«Illiberale? No, la par condicio è liberticida»

Gianni Pennacchi

da Roma

Sovraesposto in tv? In lite col Quirinale? Nega con fermezza il premier e contrattacca: semmai è «in credito» con la televisione ed ora gli corre l’obbligo di informare i cittadini «su ciò che il governo ha fatto», chi parla o scrive di un braccio di ferro col presidente Ciampi «è in mala fede», comunque la par condicio «per adesso non c’è».
Telecamere ed Ansa lo han preso l’altra notte all’uscita dal Palazzo Reale di Milano, dopo una cena di beneficenza per festeggiare i 95 anni della mamma. Era stato in silenzio per l’intera domenica, Silvio Berlusconi. Ma gli invitati nella Sala delle Cariatidi raccontano che oltre al canticchiare alla signora Rosa «mia cara mama mi sun luntan», aveva tenuto un lungo saluto-comizio ribadendo i temi della sua campagna politica. Anche la legge sulla par condicio dunque, che a suo giudizio era e resta «illiberale» e «liberticida», e che il capo dello Stato, in una lettera alla commissione di Vigilanza Rai, vuole applicata immediatamente, pur se i paletti e le limitazioni della par condicio entrano in vigore, per volontà della stessa legge, dopo lo scioglimento delle Camere. Così i giornalisti lo han pressato su questi temi.
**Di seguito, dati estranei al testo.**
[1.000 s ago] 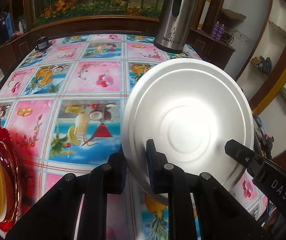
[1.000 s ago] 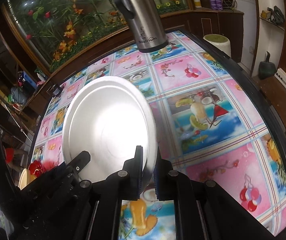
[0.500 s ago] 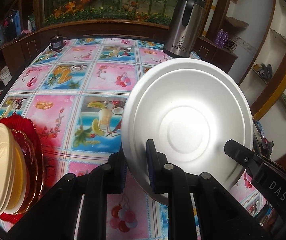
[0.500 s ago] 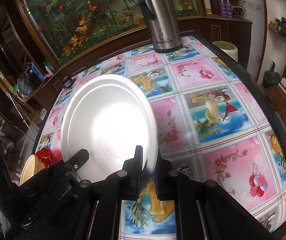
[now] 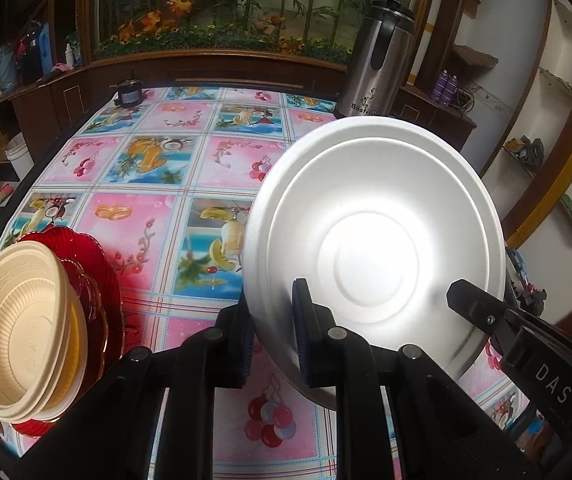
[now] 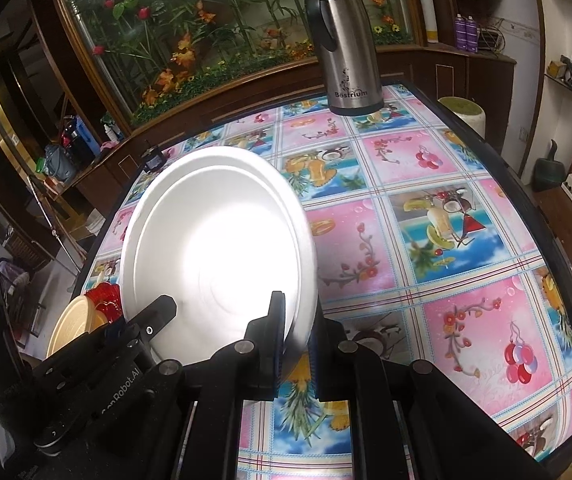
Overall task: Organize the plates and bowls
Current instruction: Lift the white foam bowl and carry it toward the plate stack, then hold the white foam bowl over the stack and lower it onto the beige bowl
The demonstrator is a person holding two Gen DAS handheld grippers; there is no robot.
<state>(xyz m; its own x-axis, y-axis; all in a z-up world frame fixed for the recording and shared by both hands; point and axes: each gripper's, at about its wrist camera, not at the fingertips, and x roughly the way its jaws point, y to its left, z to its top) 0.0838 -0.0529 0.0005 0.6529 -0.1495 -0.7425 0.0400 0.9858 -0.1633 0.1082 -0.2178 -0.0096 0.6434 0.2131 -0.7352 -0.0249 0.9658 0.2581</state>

Perché non perde una trasmissione ed ogni giorno è in radio o in video?, gli hanno domandato. Approfittare di questi ultimi giorni senza la mordacchia della par condicio è legittimo, ma non teme il boomerang dell’esagerazione? Tranquillo e deciso, Berlusconi ha risposto: «Perché lo faccio? Perché io sono in credito con la televisione di quattro anni e mezzo, perché per quattro anni e mezzo non sono mai andato in televisione mentre gli altri ci andavano in continuazione. Ora devo spiegare agli italiani ciò che abbiamo fatto al governo, perché i cittadini non sono informati. Dunque in questo periodo io da solo faccio quello che gli altri fanno in tre con Fassino, D’Alema e Prodi».
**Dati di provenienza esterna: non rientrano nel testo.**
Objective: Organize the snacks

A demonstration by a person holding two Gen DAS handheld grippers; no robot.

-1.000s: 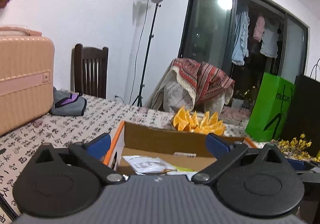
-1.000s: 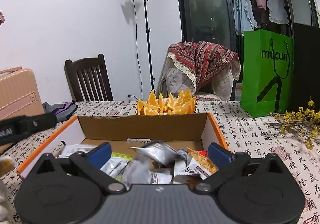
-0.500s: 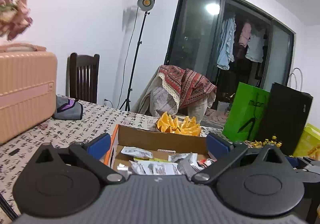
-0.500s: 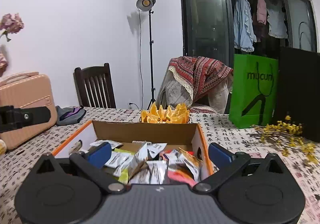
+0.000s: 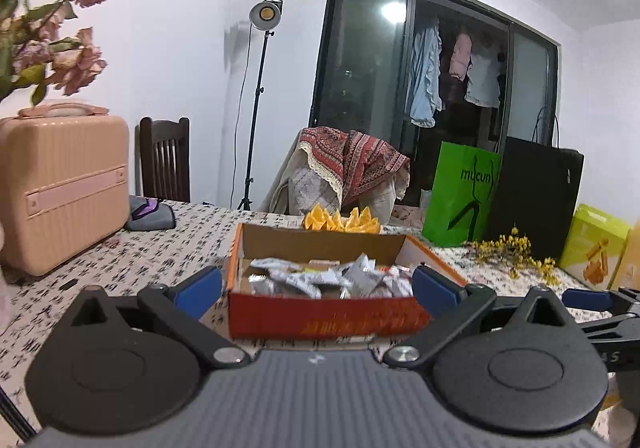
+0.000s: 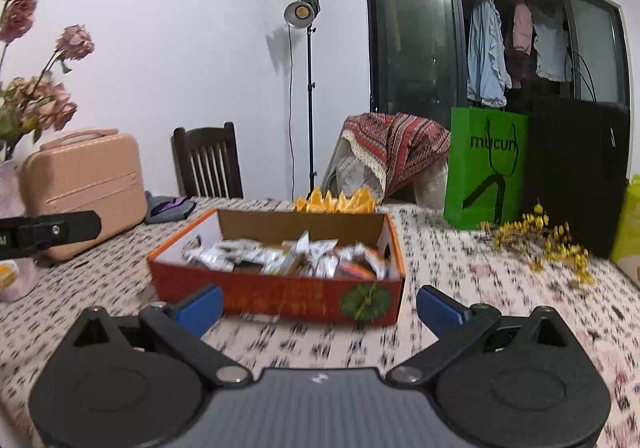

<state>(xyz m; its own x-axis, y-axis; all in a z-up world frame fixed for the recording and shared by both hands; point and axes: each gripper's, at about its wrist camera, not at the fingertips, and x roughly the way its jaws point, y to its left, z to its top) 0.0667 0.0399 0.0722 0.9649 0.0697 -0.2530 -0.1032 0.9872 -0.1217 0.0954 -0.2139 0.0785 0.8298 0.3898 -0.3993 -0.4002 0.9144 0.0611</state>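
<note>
Crosswise ahead lies the snack box (image 6: 280, 294), both tongs (image 5: 316, 286) (image 6: 318, 306) wide, empty.

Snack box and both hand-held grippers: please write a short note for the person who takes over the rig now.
Left hand-held gripper: open, empty, in front of the snack box.
Right hand-held gripper: open, empty, also short of the box.
Snack packets lie in a loose pile inside the box on the table. Orange pieces sit behind it.
Done: nothing visibly sorted.
Left: probably pick out and arrange the packets.
</note>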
La lettera di Carlo Azeglio Ciampi non è stata forse provocata da quella che in molti giudicano una sua «sovraesposizione televisiva»? E lui, pronto: «No, non è vero che sono sovraesposto e che vado troppo in televisione, e non è vero che ho avvelenato il clima elettorale: semmai uso l’ironia per difendermi dagli attacchi». Ma c’è o no uno scontro tra lui e il Quirinale? «Chi legge uno scontro con il Quirinale è in malafede. Non vi è alcuno scontro con Ciampi, e intanto la par condicio per adesso non c’è. E comunque io resto convinto che è una legge non solo illiberale, è una legge liberticida: perché gli spazi di visibilità dovrebbero essere proporzionali al peso di ciascuna forza politica», ha ribattuto Berlusconi.
S’è alzata anche una domanda sul «partito dei moderati», che secondo Gianfranco Fini deve essere varato «a prescindere dal risultato elettorale». Condivide? Il leader della Cdl ha risposto: «Non solo condivido, ma rivendico la paternità del progetto. L'ho proposto io, l'ho detto io che bisogna lavorare in quella direzione e ribadisco che ne sono assolutamente convinto. Non solo: secondo me lo stesso dovrebbero fare anche gli altri». Ieri sera infine, nel sito di Tgcom è comparso il primo di una serie settimanale di interventi in cui Berlusconi ha promesso, se avrà ancora la fiducia degli elettori, di proseguire «verso un innalzamento del trattamento minimo pensionistico per portarle a 800 euro al mese».
Ma è la par condicio, che ora suscita polemiche dall’opposizione e surriscalda la campagna elettorale. Il portavoce del premier, Paolo Bonaiuti, in una nota ironizza: «Da TeleRomagna e da Radio anche noi, Prodi e Fassino intimano a Berlusconi un “giù le mani da tv e radio”. Sottinteso: ci andiamo solo noi...». Mentre Tremonti dichiara: «La par condicio la considero una legge non particolarmente giusta e felice. Ma la legge è legge e una legge va applicata». Elio Vito, invece, sottolinea come il premier abbia «il diritto-dovere di illustrare l’attività del governo». «Taccia Fassino», intima Renato Schifani, dal momento che «lui e i suoi hanno letteralmente militarizzato il Tg3». La sinistra «non strumentalizzi le parole di Ciampi», ammonisce Antonio Tajani definendo «inaccettabile» il tentativo di «imbavagliare» il premier.